Like I said before, two months has gone by much quicker than I ever imagined. In the time that Presley has been with us I've had so much time to think about things and have been forced to have my eyes opened to some pretty harsh realities. When you become a mom I guess you get an unofficial invitation into "mommy community". One thing this means for me is that I feel like I am increasingly aware of and exposed to several sad baby stories. I ran across a blog about a baby named Avery who was diagnosed at 4 months with an incurable, life threatening, actual fatal disease SMA (spinal muscular atrophy). Avery lived to nearly 5 months before her little life was ended way too soon by this terrible disease. I read this blog and could only think of how I desperately wanted to go hug the family, wishing I had the power to bring take their pain away and bring back beautiful Avery, healthy and happy. I've listened to the news and cried hearing about babies who's lives were taken due to shaken baby syndrome. Terrible. And recently my heart has been heavy for the loss of a local news anchor who left behind a beautiful wife and daughter, another Preslee. I do not know the Turner family personally but I pray for their strength and healing. This is not even to mention all of the families who lose babies before they are ever even given the chance to know them. It just happens more often than we even realize. I cant even think about how I would deal with any of these tough situations. And I am in awe of those who have had to figure that out. Some people may say this is dark or even hard to read. And why dwell on such sad stories? It's these stories that bring me so much closer to my baby and help me to realize how lucky we are. I thank God every night that she is healthy and here with us. I pray hard that he never calls her home too early and that our family is never forced to be separated. This reflection also makes me realize that time is precious and tomorrow never promised. If you think this post is sad and "glass half empty" you may not even want to read Month 3 post...when I get ready to head back to the working world and have to face leaving my baby every day when being with her everyday seems like the only normal to me anymore. Oh geez...I may be all but mad at the entire world and ready to let it all out.
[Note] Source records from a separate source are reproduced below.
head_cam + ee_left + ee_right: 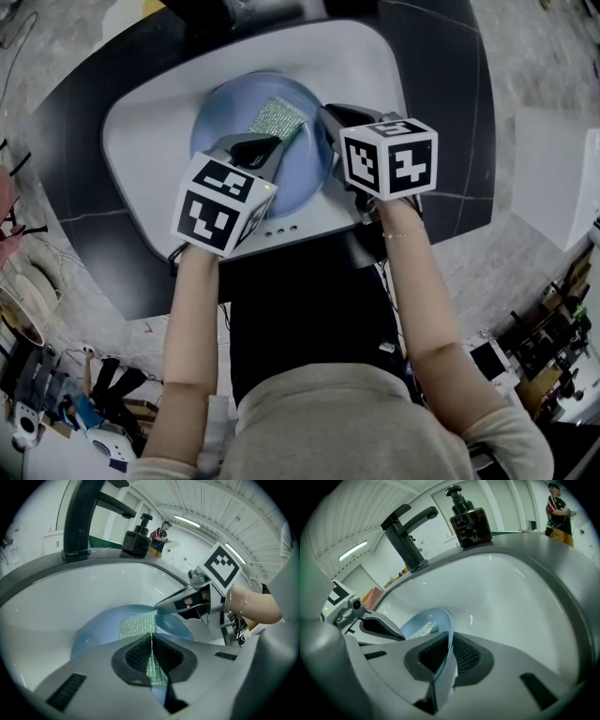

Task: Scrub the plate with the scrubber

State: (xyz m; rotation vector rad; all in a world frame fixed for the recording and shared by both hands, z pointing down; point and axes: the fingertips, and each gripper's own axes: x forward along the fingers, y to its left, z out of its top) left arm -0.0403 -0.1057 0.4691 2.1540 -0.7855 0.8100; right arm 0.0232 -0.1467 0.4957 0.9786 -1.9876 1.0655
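Note:
A light blue plate lies in the white sink, tilted up on its right side. My right gripper is shut on the plate's right rim, which runs between its pads. A silvery-green mesh scrubber rests flat on the plate's inside. My left gripper is shut on the near edge of the scrubber, a thin strip of mesh showing between its pads. In the left gripper view, the right gripper reaches in from the right onto the plate.
A black tap and a dark soap dispenser stand on the far sink ledge. The sink sits in a dark counter. A person stands far behind. Cluttered floor items lie at the lower left.

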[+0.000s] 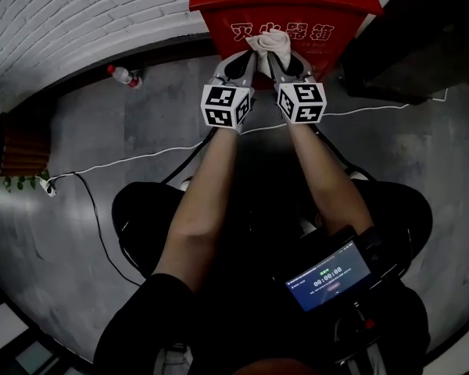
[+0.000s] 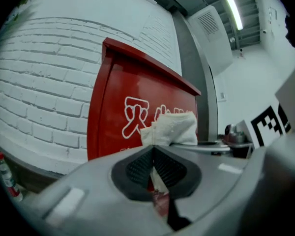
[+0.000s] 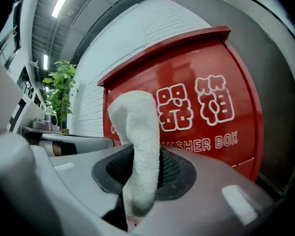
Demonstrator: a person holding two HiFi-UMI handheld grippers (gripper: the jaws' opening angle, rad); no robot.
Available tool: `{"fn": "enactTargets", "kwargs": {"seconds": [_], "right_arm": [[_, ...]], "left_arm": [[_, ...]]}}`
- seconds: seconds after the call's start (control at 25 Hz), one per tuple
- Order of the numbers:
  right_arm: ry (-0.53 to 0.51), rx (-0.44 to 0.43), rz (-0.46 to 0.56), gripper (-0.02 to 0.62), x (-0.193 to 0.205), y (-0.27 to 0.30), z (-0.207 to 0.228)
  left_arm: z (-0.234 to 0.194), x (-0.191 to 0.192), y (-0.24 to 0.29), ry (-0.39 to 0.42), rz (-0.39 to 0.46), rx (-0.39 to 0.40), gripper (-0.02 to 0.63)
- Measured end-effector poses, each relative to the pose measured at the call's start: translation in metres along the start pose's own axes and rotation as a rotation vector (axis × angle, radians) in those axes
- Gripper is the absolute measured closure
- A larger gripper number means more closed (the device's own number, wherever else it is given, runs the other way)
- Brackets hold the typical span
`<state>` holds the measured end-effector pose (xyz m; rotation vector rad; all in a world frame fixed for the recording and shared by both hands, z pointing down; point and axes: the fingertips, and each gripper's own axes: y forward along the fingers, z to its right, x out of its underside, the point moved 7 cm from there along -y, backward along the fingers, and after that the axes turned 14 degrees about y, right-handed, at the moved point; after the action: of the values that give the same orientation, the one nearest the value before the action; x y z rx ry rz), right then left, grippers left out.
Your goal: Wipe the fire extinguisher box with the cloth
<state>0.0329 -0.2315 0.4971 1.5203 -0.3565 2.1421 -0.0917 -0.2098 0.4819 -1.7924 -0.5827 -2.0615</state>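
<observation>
Both claws (image 2: 154, 167) (image 3: 143, 171) tight on cloth (image 1: 270, 44)

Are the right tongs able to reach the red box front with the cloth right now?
Probably yes: the right tongs grip the cloth, and the box front stands just ahead with nothing between.

The right gripper (image 3: 140, 173) clamps a white cloth (image 3: 137, 146) at six o'clock; the red fire extinguisher box (image 3: 206, 102) stands at two o'clock.
</observation>
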Motion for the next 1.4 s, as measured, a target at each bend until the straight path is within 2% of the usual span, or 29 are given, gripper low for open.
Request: {"fn": "enactTargets", "kwargs": {"seconds": [0.24,0.4,0.76,0.92,1.08,1.24,1.4], "right_arm": [[0.092,0.128,0.034,0.494,-0.011,-0.031,0.052],[0.098,0.204,0.055,0.494,-0.021,-0.05,0.085],[0.09,0.289,0.076,0.493,-0.037,-0.078,0.134],[0.099,0.336,0.088,0.494,-0.042,-0.093,0.152],[0.09,0.304,0.112,0.494,-0.045,-0.103,0.148],[0.053,0.213,0.106,0.494,-0.04,-0.099,0.12],[0.036,0.095,0.053,0.494,-0.018,-0.084,0.079]], "left_arm": [[0.021,-0.003,0.018,-0.021,0.012,0.037,0.607],[0.04,-0.006,0.032,-0.025,0.025,0.076,0.607],[0.085,-0.01,0.055,-0.003,0.038,0.165,0.607],[0.097,-0.01,0.064,-0.018,0.042,0.184,0.607],[0.105,-0.01,0.067,-0.021,0.043,0.187,0.607],[0.099,-0.006,0.058,-0.013,0.025,0.166,0.607],[0.078,0.007,0.038,-0.016,-0.009,0.117,0.607]]}}
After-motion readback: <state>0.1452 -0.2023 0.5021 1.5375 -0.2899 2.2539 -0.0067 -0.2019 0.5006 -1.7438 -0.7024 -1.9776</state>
For now I am choosing to focus on the positive and cherish every moment with her. Less than a month away and our days are dwindling down. I know our situation could be so different. We are lucky for all of the blessings in our lives. I have to keep that at the front of my mind to help me get through. Bringing it back to happy, here are some of my favorite Two Month Presley moments caught on camera
My first Hog attire |
Good morning bright eyes! |
Playing with daddy |
Daddy taking me and Auggie on a walk |
Woo Pig Sooie |
I got all snazzy for Mason's birthday party |
Calling the hogs getting pumped! |
Big smiles while having good dreams |
I love riding close to mommy in my peanut shell |
Keeping a close grip on my wubba nub |
The first time daddy got me laughing |
Mommy was jealous so she tried to make me smile too! |
Daddy put me in PJs too small : ( silly daddy |
Mommy likes to dress me in her favorite big girl brand Juicy Couture! |
Having fun in my bumbo |
I get dressed for the hoggies every single Saturday! |
Me and my puppy playing on the bed with dad |
On my way to two month appointment and....shots : ( |
The before and after, me and mom cried together |
I was happy, I was sad, and then I slept it off! |
Mommy's big two month girl |
What an angel, love this sweet smile! |
Presley you are truly a gift from above, mommy loves you more and more everyday and I can't imagine one day without you. We grow closer every day and you bring so much happiness to my life. Thank you for making our lives better!